In a meeting the other day, one of our graduate students observed that for undergraduate students today, email is a way to get in touch with old people.
Ouch.
Deeply wounded by this notion, I decided to test this proposition out with some of the undergraduates I know. Alas, they mostly confirmed this statement. When I asked them how they mainly stayed in touch with one another, they said:
Myspace
Facebook
Livejournal
Text messaging
Instant messaging
Phone calls
But email? For the very unscientific sample of students I spoke to yesterday (five altogether) email was for getting in touch with professors, staying in touch with parents, or contacting companies to purchase products, ask for technical support, and so on.
Supporting this notion that younger people are turning toward newer and different ways of staying in touch are the statistics published by Livejournal.com on its website. Livejournal, which bosts only 9.3 million accounts (as compared to the 27 million or so Myspace users) has a demographic that is largely aged 18-21 and almost two-thirds female. So, for example, there are ten Livejournal users aged 18 for every one aged 30 and more than three 18 year-olds for every 25 year-old. Facebook and Myspace do not publish similar information on their sites, but given the fact that Facebook users must have college/university or high school issued email addresses to sign up, the average Facebook user must be even more heavily weighted to the 18-21 year-old demographic.

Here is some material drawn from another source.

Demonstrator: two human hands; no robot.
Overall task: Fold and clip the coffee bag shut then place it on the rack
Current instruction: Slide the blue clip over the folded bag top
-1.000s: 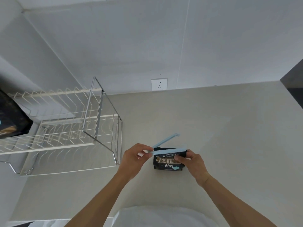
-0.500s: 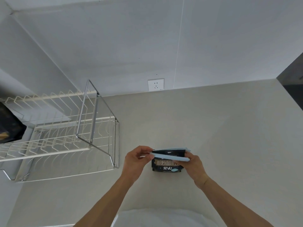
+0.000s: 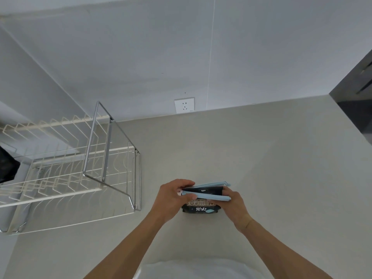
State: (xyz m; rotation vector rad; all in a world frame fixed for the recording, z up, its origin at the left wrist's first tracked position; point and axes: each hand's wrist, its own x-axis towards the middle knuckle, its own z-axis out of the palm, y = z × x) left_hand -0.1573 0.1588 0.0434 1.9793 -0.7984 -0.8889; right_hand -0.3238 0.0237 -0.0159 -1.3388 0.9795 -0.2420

What does this mean for history educators–beyond the depression that acceptance of our dinosaur status will induce?
First and foremost it means that we are going to have to start using these new communication platforms, and fast. Otherwise our students will be engaging in a dynamic and freewheeling conversation that we have no access to. But it also means that we are going to have to think carefully about how educational purposes can be best served in these new platforms. After all, education is what we’re good at, isn’t it?